Станислаус смотрел на монашек, неслышно сновавших по палате. Ноги у них спрятаны, грех к ним никак не подберется. Станислаус застонал, и вот уже над ним склонился черный ангел в монашеской рясе и широком белом чепце.

— Вам нехорошо?

От избытка чувств не один вздох вырвался из груди Станислауса. Как красиво подплывает к его кровати молодая монашка Винета.

— Поспите немного, господин Бюднер.

Она пощупала ему пульс. Рука у нее была мягкая, как воск, и белая. Неземная рука.

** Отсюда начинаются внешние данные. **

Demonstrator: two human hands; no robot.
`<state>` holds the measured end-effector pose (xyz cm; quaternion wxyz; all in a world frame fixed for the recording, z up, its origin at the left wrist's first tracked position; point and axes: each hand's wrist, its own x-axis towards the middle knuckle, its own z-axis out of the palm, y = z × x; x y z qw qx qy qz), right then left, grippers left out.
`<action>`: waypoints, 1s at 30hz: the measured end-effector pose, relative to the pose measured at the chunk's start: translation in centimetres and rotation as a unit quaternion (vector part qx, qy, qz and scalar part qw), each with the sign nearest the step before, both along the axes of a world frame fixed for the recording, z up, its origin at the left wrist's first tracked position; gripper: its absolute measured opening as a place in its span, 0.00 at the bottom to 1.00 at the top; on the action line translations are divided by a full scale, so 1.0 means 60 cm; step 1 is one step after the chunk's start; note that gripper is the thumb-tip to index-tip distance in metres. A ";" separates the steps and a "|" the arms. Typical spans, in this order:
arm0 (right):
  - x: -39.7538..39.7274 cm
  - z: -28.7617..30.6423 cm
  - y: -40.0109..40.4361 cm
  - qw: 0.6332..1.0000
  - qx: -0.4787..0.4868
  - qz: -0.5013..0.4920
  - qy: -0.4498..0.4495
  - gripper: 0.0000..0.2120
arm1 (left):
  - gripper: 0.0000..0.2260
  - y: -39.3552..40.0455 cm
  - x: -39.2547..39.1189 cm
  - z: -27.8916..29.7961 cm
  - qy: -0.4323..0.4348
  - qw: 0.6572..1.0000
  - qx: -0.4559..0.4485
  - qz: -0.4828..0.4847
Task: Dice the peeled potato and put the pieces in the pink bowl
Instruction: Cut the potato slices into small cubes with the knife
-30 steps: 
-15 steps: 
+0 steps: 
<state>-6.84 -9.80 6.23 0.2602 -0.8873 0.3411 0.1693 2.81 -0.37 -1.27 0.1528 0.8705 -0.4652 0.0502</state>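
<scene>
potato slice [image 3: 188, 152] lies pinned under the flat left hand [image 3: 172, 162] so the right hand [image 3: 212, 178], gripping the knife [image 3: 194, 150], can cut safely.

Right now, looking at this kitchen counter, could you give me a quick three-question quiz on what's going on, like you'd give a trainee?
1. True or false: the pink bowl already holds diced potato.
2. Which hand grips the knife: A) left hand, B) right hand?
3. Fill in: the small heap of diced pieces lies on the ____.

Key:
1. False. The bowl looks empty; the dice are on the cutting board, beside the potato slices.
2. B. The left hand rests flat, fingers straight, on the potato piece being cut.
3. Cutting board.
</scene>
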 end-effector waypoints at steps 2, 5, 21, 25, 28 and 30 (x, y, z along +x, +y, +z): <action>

Из пекарни никто не приходил проведать Станислауса. Да и кому прийти? Хозяину, что ли, явиться, чтобы сказать ему несколько ядовитых словечек? Можно ли требовать от хозяина, чтобы его волновала судьба кочующего подмастерья?

Порой Станислаус на несколько часов погружался в жития святых. Он пришел к выводу, что у святых по-разному складывалась жизнь: одни, например, были святыми с детства. Станислаус подумал, что ему с его талантом чудотворца нужно было, пожалуй, заняться этим делом. Он, может, и добился бы чего-нибудь путного. А что мог сделать для человечества пекарь? Он пичкал человечество досыта хлебом и белыми булочками. А святые пичкали души человеческие возвышенными чувствами. Благодарный мир верующих лежал у их ног и еще долго после их смерти пел им хвалу.

Были и другого рода святые. Они без конца грешили и грешили и довольно ловко это делали, пока на них вдруг не нисходило озарение. Такова, например, увлекательная история святого Конрада. Он был другом и наперсником всех блудниц римского предместья и не совестился брать у своих подруг деньги, заработанные блудом. Но вот на него снизошла божья благодать. Конрад начал ткать ковры во славу божию, красивые ковры для алтарей в самых богатых церквах. Пришли все блудницы, они ткали вместе с Конрадом и с тех пор никогда больше не грешили.

Этот святой был во вкусе Станислауса. Может, и ему сделать свое ремесло благочестивым и выпекать святые дары? Обращенная в праведницу Миа могла бы заниматься упаковкой, и они рассылали бы святые облатки по церквам всего мира.

Мысли хаотически вертелись, носились облаками. Но ведь даже святые и те не обходились без деяний. А загипсованная рука Станислауса покоилась на одеяле, как рухнувшая белая колонна.